Notify your child’s Endocrinologist, if you are having problems keeping down your child’s high blood sugars.

Or even if you are struggling in keeping your child’s blood sugars up. I have heard that some doctors suggest doing mini glucagon doses to raise them.

2. Test for Ketones

Even if your child’s blood sugar is normal, meaning between 80 mg/dL to 100mg/dL, it’s still important to check their ketones levels. Ketones can be a sign that your child is sick, even if their blood sugar is not high.

Notify your child’s doctor if he/she has ketones. Your doctor will instruct you on the next steps on what to do in flushing those ketones out. It usually entails in getting carby drinks/food into your child’s system, drinking water and dosing up to 2x the insulin.

Please check with your child’s diabetic care team for dosing quantities.

3. Vomiting

Diabetic children can easily become dehydrated, which can lead to serious health problems.

Vomiting is a common symptom of high glucose levels in diabetic children. It’s important to seek medical help if your child is vomiting frequently, especially if he/she cannot hold on to their liquids or foods.

Your child may need to be taken to the Emergency Room to get an IV with saline, Zofran to stop vomiting, and in case of stomach pain, some pain meds.

Sick Day Chart

Sick days just got a little easier to manage. With this handy chart, you can easily keep track of your diabetic child’s drink, food and medication intake. Stay on top of your game during sick days with this helpful tool.

4. Insulin Adjustments

Your child’s basal insulin dose and/or insulin to carb ratio may need to be modified.

If your child has high glucose levels, he/she will need extra insulin, especially if there are ketones present.

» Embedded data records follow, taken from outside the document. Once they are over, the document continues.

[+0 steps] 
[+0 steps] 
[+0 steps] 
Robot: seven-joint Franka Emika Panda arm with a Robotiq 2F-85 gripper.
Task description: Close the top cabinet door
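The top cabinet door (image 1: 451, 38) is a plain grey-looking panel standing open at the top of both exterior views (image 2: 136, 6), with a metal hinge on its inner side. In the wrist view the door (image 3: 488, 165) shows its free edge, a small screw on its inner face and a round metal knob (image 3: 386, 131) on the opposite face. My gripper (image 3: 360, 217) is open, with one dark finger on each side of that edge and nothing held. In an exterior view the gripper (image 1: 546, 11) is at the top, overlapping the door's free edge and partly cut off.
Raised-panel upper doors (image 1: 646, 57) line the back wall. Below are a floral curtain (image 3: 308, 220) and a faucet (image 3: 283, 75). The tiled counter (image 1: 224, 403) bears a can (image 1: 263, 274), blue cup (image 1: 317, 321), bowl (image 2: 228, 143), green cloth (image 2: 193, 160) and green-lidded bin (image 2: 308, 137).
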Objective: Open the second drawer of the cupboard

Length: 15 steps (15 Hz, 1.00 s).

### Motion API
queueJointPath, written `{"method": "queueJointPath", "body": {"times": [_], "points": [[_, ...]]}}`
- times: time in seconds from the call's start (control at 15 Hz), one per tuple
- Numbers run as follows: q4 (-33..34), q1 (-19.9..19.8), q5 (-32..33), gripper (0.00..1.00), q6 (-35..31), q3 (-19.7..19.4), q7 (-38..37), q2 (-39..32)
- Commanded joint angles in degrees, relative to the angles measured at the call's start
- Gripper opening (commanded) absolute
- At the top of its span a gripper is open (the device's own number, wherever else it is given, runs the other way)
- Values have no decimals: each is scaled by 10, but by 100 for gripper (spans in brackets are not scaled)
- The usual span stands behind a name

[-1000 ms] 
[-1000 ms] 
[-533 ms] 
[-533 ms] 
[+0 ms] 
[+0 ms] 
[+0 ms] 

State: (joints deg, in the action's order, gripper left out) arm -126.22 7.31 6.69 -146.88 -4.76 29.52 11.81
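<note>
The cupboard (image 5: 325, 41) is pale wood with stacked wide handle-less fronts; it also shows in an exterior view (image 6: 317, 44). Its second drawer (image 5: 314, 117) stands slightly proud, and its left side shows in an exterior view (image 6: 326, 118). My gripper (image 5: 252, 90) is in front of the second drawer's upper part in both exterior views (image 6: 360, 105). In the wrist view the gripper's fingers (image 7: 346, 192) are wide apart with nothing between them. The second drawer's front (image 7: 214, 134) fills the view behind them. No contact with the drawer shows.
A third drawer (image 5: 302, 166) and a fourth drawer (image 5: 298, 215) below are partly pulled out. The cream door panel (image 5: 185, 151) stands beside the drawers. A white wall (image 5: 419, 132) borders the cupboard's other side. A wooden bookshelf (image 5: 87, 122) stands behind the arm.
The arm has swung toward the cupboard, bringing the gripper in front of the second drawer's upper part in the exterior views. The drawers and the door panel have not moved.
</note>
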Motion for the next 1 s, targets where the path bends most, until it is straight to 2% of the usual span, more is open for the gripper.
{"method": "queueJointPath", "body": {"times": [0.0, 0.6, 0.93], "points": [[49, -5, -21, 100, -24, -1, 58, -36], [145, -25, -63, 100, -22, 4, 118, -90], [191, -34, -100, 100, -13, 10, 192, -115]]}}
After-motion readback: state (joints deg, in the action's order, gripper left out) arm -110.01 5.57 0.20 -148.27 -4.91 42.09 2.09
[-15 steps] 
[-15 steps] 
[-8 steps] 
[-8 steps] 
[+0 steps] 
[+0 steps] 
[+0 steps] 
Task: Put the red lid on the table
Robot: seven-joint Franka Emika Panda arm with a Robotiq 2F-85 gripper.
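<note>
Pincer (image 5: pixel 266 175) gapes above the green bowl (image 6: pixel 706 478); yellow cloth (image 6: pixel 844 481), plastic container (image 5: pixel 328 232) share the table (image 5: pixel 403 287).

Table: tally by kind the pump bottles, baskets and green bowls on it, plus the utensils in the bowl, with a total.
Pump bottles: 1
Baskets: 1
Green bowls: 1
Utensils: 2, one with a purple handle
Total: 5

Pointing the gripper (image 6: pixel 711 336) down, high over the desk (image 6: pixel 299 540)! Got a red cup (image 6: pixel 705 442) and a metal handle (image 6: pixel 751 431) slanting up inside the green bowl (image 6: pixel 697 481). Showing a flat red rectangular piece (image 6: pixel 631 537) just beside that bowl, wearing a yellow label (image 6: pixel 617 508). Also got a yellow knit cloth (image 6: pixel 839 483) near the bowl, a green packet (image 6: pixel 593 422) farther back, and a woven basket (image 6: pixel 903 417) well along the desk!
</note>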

If your child has low glucose levels, your child still needs that basal insulin. Basal insulin prevents the development of ketones.

From my experience, I have had to decrease my daughter’s basal by 10%, 20%, and even more depending on what she is going through. Call your doctor and walk thru on the appropriate health care plan for your child.

Check with your child’s Endocrinologist, if you are uncertain about doses, especially if this is your first time dealing with an illness.

5. Medicine

Keep an eye on their temperature and make sure you have the right medication if needed. Some fever-reducing medication can increase your child’s blood glucose. Try to choose one that is sugar-free. If you are unable to find one, then just dose for the medicine.

6. Keep At Home

It’s important to keep on hand food and drinks your child likes that he/she can usually eat or drink when sick. This will help make them feel better faster!

Some of these items are:

  • Gatorade (regular and sugar-free)
  • Juices (regular and sugar-free)
  • Soda (regular and diet)
  • Soda Crackers
  • Jello (regular and sugar-free)
  • Soup
  • Cookies

7. Seek Medical Attention

If you notice any dramatic changes in your child’s symptoms, is very lethargic, please seek medical attention immediately.

It is important for your child to be treated as soon as possible so that their physical health does not worsen.

ill girl holding a mug covered with a blanket

As a parent of a diabetic child, it is important to be aware of the sick day rules and best practices as recommended by your child’s doctor. This will help you keep them safe and healthy while they are recovering from an illness. By following these tips, you can rest assured that you are doing everything possible to make sure your child stays on track with their diabetes management plan.